What to produce
Each line below from the "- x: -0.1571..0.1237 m" line through the "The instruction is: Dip" line, those two included, must be restated word for word; the pictures must not be.

=== Extracted material ===

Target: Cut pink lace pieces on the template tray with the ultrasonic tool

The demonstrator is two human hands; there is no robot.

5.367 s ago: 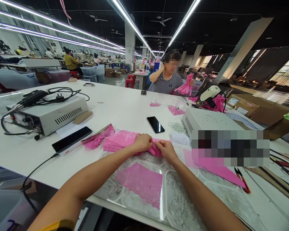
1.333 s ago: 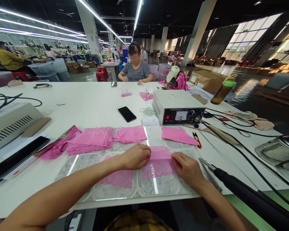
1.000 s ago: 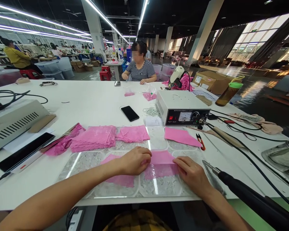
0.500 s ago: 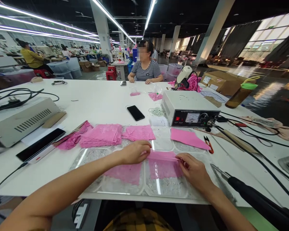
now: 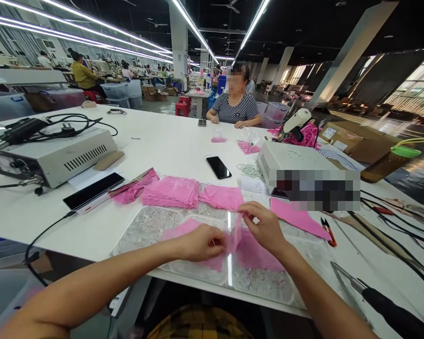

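Observation:
In the head view my right hand (image 5: 263, 225) pinches the upper end of a thin, see-through pink fabric piece (image 5: 236, 235), raised off the mat. My left hand (image 5: 204, 242) has its fingers closed at the lower left edge of the same piece. Under my right hand a flat pink fabric piece (image 5: 256, 252) lies on the clear mat (image 5: 265, 285). Another pink piece (image 5: 183, 228) is partly covered by my left hand. Beyond them sit a thick stack of pink lace pieces (image 5: 171, 190), a smaller pile (image 5: 222, 196) and a smooth pink sheet (image 5: 297, 217).
Orange-handled snips (image 5: 330, 231) and a black-handled hot tool (image 5: 392, 306) lie at right. A control box (image 5: 300, 160) with cables stands behind them, another box (image 5: 77, 155) at left. Phones (image 5: 218, 167) rest on the table. A person (image 5: 235, 106) sits opposite.
The camera view has turned left. My right hand has risen and moved towards my left hand, lifting the thin pink piece; my left hand has come lower and nearer.

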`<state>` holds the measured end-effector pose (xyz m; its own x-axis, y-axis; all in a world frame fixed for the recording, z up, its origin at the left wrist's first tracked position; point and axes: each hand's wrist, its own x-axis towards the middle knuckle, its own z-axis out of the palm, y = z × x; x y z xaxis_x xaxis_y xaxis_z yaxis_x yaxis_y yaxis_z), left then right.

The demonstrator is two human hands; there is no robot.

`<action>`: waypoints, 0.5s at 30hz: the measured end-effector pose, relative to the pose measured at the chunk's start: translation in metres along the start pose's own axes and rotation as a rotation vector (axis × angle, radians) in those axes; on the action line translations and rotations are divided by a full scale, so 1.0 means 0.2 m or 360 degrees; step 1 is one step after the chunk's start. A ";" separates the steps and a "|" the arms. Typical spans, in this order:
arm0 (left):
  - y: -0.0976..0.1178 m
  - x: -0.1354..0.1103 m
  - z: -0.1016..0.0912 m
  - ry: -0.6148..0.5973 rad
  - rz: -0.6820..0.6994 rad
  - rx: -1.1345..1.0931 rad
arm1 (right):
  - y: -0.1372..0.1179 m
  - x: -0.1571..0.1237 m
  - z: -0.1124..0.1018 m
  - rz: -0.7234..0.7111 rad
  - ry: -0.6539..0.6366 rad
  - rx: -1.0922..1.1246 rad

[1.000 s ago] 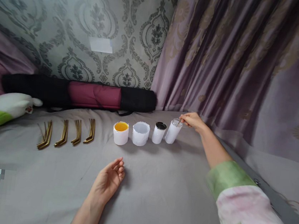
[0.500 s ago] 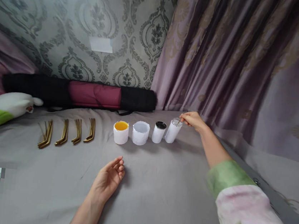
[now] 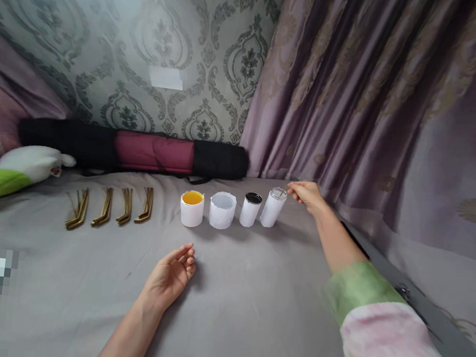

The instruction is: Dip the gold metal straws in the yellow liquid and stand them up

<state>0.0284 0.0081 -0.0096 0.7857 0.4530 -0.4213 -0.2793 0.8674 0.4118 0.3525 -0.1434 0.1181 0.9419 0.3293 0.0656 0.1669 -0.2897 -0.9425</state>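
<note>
My right hand is at the mouth of a tall white-wrapped jar, its fingers pinched on a thin gold-brown rod whose lower end is inside the rim. Palm upward, my left hand rests on the grey sheet, fingers loosely curled and nothing in them. To the left of the tall jar stand a narrower white-wrapped can with a dark inside, a wide white-wrapped tub, and a white-wrapped container with a yellow inside.
Several bundles of bent gold-coloured tubes lie in a row at the left. Behind them stretches a long black and maroon bag along the patterned wall. A white and green plush toy lies far left; a purple curtain hangs at right.
The camera view has shifted slightly. My right hand stays pinched at the tall jar's rim, with the thin rod now showing less. My left hand keeps its pose on the sheet.
</note>
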 end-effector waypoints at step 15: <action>-0.02 -0.02 0.00 -0.0012 0.0063 0.0058 | 0.19 -0.18 -0.02 0.0084 0.0225 0.0559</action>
<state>0.0263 0.0033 -0.0094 0.7786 0.4851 -0.3980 -0.2902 0.8407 0.4571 0.3254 -0.1704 0.0821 0.9816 0.1878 0.0351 0.0299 0.0306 -0.9991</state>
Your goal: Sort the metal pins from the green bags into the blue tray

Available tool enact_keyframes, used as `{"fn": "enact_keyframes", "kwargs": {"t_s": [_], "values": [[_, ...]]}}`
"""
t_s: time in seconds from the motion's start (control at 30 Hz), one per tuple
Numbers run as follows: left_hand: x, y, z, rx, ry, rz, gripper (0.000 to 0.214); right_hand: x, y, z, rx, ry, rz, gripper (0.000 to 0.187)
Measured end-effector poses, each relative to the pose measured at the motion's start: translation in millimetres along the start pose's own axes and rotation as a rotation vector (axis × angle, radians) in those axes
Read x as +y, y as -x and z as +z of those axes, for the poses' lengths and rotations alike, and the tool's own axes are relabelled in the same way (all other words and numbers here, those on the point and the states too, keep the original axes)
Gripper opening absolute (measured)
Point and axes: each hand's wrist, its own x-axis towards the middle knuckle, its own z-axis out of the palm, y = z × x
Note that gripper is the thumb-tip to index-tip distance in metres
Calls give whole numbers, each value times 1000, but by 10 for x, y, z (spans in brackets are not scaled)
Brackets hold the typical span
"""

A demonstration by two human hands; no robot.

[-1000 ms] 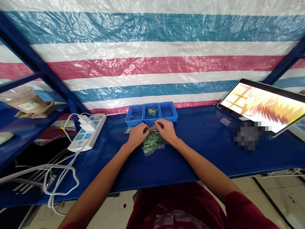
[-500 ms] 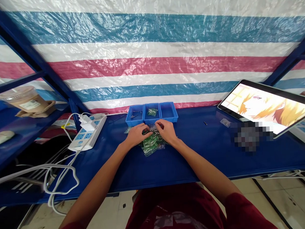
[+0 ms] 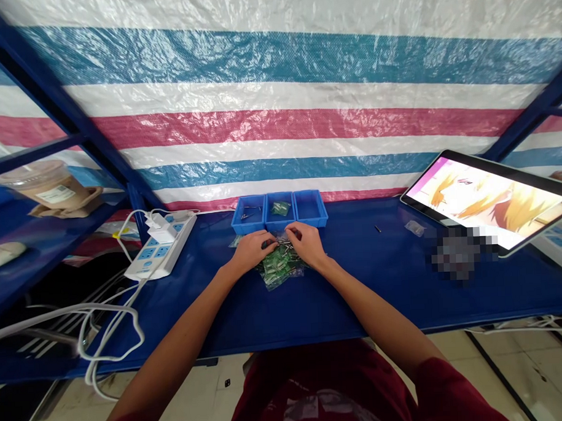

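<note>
A pile of small clear and green plastic bags (image 3: 277, 269) and loose screw-like metal pieces lies on the blue table. My left hand (image 3: 251, 251) rests at the pile's left side, fingers curled in over it. From the right, my right hand (image 3: 308, 245) reaches in with thumb and fingers bent together at the pile's far edge. What either hand pinches is too small to make out. Just beyond the hands stand three joined blue bins: the left bin (image 3: 248, 226) holds a few thin metal pieces, the middle bin (image 3: 280, 223) a green packet (image 3: 281, 207), while the right bin (image 3: 311, 222) shows its bare floor.
A white power strip (image 3: 165, 248) with plugs and cables stands at left. On the right are a tablet (image 3: 487, 197) playing a cartoon, a small clear bag (image 3: 415, 228), a dark screw-like piece (image 3: 378, 228) and a blurred patch. A drink cup (image 3: 54, 186) sits on the left shelf.
Both hands stay at the pile with hardly any movement. The view has tilted slightly, and the picture on the tablet has shifted.
</note>
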Motion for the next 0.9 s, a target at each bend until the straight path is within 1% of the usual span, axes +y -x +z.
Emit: {"fn": "enact_keyframes", "kwargs": {"t_s": [0.1,0.2,0.4,0.5,0.63,0.77,0.9], "values": [[12,-3,7,17,20,-27,23,-8,0,0,0,-4,6,21],[51,-10,1,51,87,-59,24,-10,0,2,5,-8,5,20],[158,-7,-53,163,331,-171,27,-31,-5,-8,38,-34,15,21],[146,-10,-66,201,459,-190,31,-66,-8,-30,61,-51,17,23],[100,-22,-74,245,562,-181,33,-105,-1,-54,76,-62,3,24],[120,-13,-102,232,642,-184,36,-119,19,-51,23,-88,-43,24],[166,5,-134,222,647,-198,37,-120,30,-39,-51,-92,-155,22]]}}
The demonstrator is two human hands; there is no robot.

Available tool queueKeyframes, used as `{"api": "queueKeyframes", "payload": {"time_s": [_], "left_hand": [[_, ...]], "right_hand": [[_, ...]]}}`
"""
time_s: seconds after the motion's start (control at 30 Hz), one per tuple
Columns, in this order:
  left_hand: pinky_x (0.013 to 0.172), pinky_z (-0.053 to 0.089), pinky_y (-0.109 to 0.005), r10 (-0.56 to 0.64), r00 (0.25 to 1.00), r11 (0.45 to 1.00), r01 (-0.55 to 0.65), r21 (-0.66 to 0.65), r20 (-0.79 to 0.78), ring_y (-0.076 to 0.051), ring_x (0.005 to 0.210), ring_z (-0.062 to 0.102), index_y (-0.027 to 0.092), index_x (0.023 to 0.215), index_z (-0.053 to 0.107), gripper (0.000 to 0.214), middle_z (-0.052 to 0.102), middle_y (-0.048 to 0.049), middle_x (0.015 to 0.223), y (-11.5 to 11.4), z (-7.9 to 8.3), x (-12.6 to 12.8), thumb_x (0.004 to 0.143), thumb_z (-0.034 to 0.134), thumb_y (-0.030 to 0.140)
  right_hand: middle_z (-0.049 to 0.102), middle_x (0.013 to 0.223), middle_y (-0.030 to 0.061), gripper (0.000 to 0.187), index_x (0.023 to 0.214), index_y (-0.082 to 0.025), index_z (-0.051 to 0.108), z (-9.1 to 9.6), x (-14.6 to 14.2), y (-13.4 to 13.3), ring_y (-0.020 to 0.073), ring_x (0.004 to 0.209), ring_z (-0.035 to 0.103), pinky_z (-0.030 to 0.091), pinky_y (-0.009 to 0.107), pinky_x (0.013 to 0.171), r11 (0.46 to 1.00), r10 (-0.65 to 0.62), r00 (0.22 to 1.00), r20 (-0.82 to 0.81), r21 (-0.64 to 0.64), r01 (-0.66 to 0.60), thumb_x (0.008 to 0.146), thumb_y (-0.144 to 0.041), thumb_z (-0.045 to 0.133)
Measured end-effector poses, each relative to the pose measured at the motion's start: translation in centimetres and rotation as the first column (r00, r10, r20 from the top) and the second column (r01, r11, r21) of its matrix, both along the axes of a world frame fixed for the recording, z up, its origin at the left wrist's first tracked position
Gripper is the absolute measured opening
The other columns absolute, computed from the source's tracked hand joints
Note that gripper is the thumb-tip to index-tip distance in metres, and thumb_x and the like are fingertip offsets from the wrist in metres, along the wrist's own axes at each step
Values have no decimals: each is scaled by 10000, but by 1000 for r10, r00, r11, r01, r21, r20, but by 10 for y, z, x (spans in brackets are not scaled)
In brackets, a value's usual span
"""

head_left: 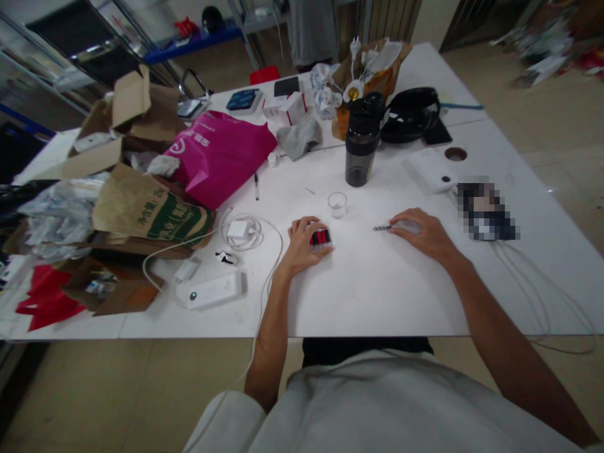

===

Task result
  - x: -0.1571..0.1237 m
  - z: -0.1124..0.1018 m
  - rz: -0.7234..0.7111 rad
  - ry: -0.6539..0.6366 rad
  - rx: -1.0922..1.1246 rad

[1.000 s ago] 
[0.500 s ago] 
[now] 

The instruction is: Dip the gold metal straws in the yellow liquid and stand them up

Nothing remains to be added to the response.